Everything is bigger in Texas – or so the saying goes. So why wouldn’t some whacky crafter decide to brew a prickly pear lager or jalapeno pilz? That’s what the guys from Twisted X Brewery decided to do, granted after a long evening of Tequila. Jim Sampson and Shane Bordeau first brewed a spicy jalapeno pilz, that got them thinking. “That night over a bottle of tequila, we came up with the concept of Tex Mex beer,” Bordeau said.

And the prickly pear? That’s a thorny subject because the Spoetzl brewery makes it under the Shiner label – but only sells it as part of a variety pack, something that peeves prickly pear fans. Like Tommie Ethington who wrote in June 2021 that “Shiner Prickly Pear is as synonymous with summer as a scoop of Blue Bell ice cream or a float down the San Marcos River”. In praise of the brew he wrote: “The golden lager, which debuted in 2012 as part of a limited-edition series, is made with Citra hops, two-row barley malt, wheat, and the fruit of the prickly pear cactus. This signature ingredient – the state plant of Texas – is what gives the beer its distinct tartness.”

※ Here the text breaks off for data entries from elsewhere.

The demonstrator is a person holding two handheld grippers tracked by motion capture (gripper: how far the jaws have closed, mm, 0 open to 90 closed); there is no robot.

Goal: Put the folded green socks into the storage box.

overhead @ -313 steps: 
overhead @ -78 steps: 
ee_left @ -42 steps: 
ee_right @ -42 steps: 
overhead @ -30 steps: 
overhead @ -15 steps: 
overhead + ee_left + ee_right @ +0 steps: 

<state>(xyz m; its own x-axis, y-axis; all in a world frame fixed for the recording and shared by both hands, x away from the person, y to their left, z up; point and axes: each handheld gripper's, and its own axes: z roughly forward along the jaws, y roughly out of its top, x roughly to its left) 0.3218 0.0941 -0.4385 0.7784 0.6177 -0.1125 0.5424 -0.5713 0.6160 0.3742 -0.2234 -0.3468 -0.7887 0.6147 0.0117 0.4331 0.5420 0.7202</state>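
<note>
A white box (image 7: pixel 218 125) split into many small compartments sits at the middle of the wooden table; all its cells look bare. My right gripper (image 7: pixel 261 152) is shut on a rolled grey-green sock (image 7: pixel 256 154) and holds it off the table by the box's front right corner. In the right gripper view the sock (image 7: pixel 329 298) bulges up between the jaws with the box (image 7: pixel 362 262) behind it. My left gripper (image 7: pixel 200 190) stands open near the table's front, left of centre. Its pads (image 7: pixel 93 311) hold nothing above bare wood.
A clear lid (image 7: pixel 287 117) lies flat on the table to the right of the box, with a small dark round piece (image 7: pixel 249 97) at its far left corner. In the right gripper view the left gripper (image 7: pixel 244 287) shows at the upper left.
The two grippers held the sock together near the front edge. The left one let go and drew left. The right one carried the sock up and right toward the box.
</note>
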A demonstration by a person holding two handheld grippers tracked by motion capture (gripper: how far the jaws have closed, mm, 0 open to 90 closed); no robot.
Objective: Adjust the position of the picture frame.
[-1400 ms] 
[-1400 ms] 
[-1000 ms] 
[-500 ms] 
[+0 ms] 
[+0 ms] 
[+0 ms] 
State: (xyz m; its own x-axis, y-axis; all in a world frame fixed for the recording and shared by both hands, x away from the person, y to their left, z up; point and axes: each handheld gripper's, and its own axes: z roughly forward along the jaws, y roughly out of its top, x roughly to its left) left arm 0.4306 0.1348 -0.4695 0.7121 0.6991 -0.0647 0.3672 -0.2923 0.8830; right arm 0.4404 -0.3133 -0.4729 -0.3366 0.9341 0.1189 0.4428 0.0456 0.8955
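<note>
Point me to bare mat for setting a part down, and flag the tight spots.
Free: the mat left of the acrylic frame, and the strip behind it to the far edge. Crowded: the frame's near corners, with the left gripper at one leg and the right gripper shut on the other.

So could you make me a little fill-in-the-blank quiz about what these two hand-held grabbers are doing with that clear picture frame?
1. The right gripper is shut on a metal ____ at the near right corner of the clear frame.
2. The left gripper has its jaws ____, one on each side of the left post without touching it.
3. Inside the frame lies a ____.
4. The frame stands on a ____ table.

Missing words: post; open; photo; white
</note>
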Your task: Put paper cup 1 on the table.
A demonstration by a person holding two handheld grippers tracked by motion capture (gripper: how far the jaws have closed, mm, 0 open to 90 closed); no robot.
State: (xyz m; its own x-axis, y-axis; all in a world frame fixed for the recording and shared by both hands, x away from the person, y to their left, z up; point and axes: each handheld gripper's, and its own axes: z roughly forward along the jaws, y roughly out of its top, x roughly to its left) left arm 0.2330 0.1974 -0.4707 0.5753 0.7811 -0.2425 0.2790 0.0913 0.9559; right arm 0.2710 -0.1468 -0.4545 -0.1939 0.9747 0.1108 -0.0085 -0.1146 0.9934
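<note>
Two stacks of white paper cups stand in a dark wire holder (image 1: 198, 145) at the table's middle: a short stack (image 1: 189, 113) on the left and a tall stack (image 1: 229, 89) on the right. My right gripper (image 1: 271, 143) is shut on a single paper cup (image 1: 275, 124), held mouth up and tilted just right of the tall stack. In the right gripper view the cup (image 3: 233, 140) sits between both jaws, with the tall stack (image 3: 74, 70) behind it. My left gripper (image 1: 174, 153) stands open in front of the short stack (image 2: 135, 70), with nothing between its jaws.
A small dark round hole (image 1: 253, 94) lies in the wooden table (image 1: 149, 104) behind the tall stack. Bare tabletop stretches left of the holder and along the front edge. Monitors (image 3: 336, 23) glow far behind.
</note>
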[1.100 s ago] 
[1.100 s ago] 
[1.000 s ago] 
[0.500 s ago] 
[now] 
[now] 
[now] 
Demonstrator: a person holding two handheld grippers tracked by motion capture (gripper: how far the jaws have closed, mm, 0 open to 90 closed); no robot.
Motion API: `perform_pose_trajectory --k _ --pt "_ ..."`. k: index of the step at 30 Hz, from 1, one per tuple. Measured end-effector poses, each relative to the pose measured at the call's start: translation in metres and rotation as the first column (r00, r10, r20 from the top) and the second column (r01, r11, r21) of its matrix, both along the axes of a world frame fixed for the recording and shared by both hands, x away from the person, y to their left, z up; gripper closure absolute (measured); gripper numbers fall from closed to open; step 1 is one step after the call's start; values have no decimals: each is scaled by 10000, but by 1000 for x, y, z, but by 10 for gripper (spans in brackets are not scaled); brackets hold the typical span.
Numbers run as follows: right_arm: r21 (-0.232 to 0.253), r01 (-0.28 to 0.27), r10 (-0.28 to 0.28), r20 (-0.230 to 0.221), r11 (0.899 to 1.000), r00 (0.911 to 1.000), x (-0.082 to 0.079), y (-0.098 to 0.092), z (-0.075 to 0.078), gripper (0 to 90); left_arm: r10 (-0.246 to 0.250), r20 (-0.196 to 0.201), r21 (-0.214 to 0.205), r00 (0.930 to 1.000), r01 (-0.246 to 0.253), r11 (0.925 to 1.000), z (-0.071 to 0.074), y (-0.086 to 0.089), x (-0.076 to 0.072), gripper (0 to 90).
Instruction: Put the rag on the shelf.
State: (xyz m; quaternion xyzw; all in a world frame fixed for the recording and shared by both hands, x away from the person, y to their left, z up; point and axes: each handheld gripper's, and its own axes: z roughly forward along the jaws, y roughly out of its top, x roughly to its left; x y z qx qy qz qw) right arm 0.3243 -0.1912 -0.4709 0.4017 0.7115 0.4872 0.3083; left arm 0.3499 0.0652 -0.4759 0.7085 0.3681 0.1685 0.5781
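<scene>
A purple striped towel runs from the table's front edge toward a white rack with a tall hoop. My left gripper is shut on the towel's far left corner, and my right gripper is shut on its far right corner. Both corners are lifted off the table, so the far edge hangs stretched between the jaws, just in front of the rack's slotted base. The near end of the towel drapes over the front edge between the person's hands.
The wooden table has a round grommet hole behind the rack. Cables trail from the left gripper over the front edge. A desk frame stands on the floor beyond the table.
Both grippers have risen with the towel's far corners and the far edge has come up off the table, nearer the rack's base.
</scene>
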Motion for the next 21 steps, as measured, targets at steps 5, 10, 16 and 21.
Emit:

A social media storm saw the brewery cave in to public demand, making six and 12 packs of Prickly Pear amber lager available to fans – but then the pandemic hit and it went back to sharing space in a six pack with Strawberry Blonde and Sea Salt & Lime.

There appears to be no end to the flavours brewers will chase: Key Lime Pie, Crème Brûlée, Oyster Stout which uses real oysters or a Colorado favourite, Rocky Mountain Oysters which are bull testicles! Taking its inspiration from super expensive Kopi Luwak coffee, Sankt Gallen brewer utilises coffee beans which have gone through elephant digestive systems for its Un Kono Kuro Japanese beer. But the weirdest probably has to be the Icelandic brew made with whale testicles smoked over sheep dung. There is such a thing as pushing flavour too far.